Magneto-optical Kerr effect in Weyl semimetals with broken inversion and time-reversal symmetries

TL;DR

This paper theoretically investigates how axion field modifications in Weyl semimetals with broken symmetries influence the frequency-dependent Kerr rotation and ellipticity angles, considering different experimental configurations and magnetic field conditions.

Contribution

It provides a theoretical analysis of the impact of axion terms on Kerr effects in Weyl semimetals, including in strong magnetic fields and various experimental setups.

Findings

Axion terms modify Kerr rotation and ellipticity angles.

Different behaviors observed in Faraday and Voigt configurations.
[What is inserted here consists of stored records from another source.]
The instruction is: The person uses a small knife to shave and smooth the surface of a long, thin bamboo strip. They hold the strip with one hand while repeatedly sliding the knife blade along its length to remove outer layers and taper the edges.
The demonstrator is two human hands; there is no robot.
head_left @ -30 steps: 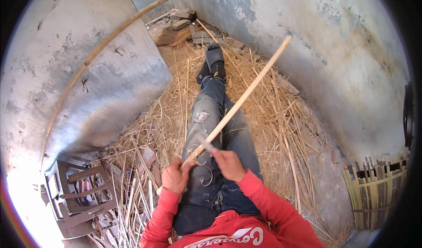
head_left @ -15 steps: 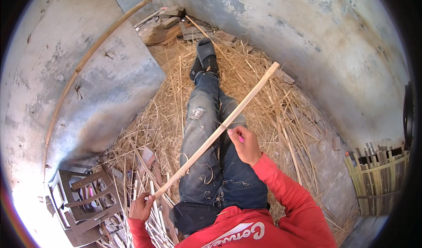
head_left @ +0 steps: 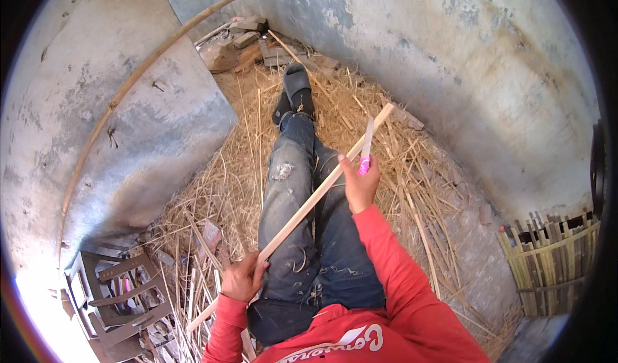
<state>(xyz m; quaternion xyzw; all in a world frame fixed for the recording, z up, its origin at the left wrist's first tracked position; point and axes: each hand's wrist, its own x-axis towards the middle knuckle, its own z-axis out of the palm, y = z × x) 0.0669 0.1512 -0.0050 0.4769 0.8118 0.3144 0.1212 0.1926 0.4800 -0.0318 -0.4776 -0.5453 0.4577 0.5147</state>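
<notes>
Notice a floor (head_left: 473,279) strewn with dry shavings (head_left: 232,189), then dark blue jeans (head_left: 283,195) stretched over them. Find a pale wooden strip (head_left: 304,210) slanting across, from outside the jeans' left edge near the waist to beyond their right edge. Looks light, stiff yet slightly springy, hardly slippery, perhaps apt to split along the grain; best taken across its flat width. See the left hand (head_left: 240,279) low at the jeans' left edge, curled and pinching the strip; the right hand (head_left: 360,188) farther forward past the right edge, on an outstretched forearm, closed round a pink-handled knife (head_left: 367,145) with blade pointing forward, possibly touching the strip with its thumb
</notes>
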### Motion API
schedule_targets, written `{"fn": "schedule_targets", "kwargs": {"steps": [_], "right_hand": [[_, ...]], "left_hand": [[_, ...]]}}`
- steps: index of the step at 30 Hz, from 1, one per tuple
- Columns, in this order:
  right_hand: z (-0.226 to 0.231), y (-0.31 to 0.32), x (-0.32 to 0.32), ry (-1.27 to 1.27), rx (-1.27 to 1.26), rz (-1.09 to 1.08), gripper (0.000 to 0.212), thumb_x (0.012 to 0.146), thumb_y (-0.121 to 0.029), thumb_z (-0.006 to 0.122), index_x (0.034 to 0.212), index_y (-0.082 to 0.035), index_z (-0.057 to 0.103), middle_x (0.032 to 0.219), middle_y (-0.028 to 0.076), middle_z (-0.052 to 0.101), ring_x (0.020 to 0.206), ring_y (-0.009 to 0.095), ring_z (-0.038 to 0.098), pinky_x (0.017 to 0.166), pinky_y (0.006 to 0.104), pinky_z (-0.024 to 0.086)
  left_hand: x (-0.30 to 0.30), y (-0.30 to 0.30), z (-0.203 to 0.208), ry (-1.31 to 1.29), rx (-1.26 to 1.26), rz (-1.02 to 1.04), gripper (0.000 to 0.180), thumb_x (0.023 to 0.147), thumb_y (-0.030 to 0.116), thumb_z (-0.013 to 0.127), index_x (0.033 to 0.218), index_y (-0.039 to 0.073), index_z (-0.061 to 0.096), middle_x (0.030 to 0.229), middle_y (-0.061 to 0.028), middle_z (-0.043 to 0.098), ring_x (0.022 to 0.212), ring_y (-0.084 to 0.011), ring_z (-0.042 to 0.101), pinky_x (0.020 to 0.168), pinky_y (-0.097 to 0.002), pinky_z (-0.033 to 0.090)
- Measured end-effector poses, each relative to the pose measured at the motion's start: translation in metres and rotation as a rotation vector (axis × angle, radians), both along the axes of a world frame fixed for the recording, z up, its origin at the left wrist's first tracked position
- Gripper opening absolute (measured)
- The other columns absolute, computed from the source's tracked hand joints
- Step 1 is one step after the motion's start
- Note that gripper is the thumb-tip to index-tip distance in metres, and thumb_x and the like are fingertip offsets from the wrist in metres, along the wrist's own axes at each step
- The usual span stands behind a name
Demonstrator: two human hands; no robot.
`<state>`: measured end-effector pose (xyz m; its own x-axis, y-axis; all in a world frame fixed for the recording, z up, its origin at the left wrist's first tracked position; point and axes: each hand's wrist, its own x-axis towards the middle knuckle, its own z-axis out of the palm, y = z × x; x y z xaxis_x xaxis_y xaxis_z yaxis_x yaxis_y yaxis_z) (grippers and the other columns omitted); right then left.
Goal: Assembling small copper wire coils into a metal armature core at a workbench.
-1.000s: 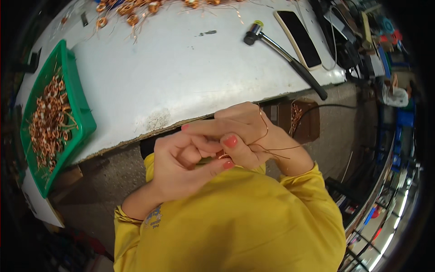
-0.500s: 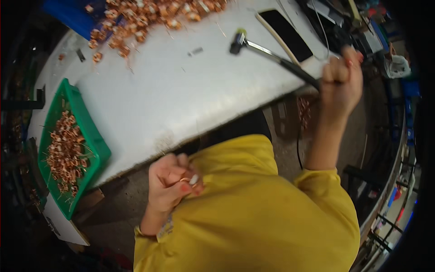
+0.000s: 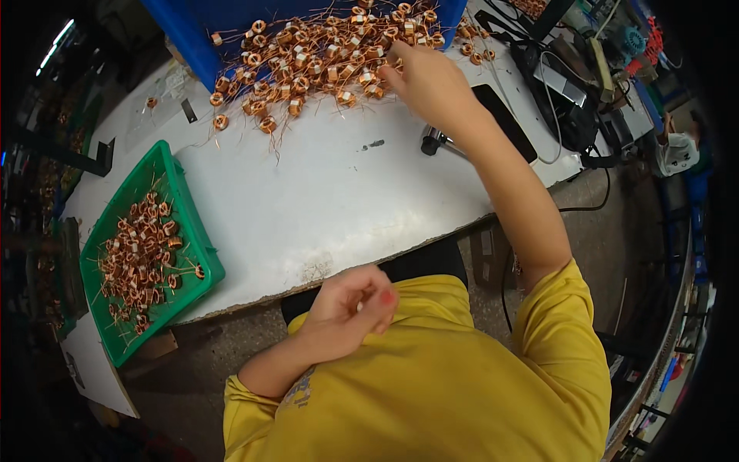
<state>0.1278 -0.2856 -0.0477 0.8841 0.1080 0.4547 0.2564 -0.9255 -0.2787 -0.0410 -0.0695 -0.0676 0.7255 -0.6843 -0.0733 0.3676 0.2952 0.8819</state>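
Copper coils [image 3: 332, 74]: axes mixed | right hand [image 3: 433, 86]: grip unclear | left hand [image 3: 344, 316]: fingers curled around whitish piece [image 3: 359, 306], axis hidden

Workshop | white worktable [image 3: 285, 204], worn near edge | copper coils [image 3: 331, 73] heaped by blue bin [image 3: 185, 35], far edge | green tray [image 3: 194, 235] of coils, near-left corner | hammer head [image 3: 431, 145] toward right edge | dim background, seemingly storage racks [image 3: 46, 189]

Soft glare whitens the tabletop [image 3: 308, 208]; the floor [image 3: 212, 362] below lies dim; fisheye distortion bends edges into black.
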Motion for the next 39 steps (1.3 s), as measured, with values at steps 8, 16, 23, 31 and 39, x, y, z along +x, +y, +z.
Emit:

Complex frequency dependence in ultra-quantum limit.

Abstract

The topological nature of the band structure of a Weyl semimetal leads to a number of unique transport and optical properties. For example, the description of the propagation of an electromagnetic wave in a Weyl semimetal with broken time-reversal and inversion symmetry, for example, requires a modification of the Maxwell equations by the axion field $\theta \left( \mathbf{r},t\right) =2\mathbf{b}\cdot \mathbf{r}-2b_{0}t,$ where $2% \mathbf{b}$ is the separation in wave vector space between two Weyl nodes of opposite chiralities and $2\hslash b_{0}$ is their separation in energy. In this paper, we study theoretically how the axion terms $b_{0}$ and $\bf{b}$ modify the frequency behavior of the Kerr rotation and ellipticity angles $\theta_{K}\left( \omega \right) $ and $\psi_{K}\left( \omega \right) $ in a Weyl semimetal. Both the Faraday and Voigt configurations are considered since they provide different information on the electronic transitions and plasmon excitation. We derive the Kerr angles firstly without an external magnetic field where the rotation of the polarization is only due to the axion terms and secondly in a strong magnetic field where these terms compete with the gyration effect of the magnetic field. In this latter case, we concentrate on the ultra-quantum limit where the Fermi level lies in the chiral Landau level and the Kerr and ellipticity angles have more complex frequency and magnetic field behaviors.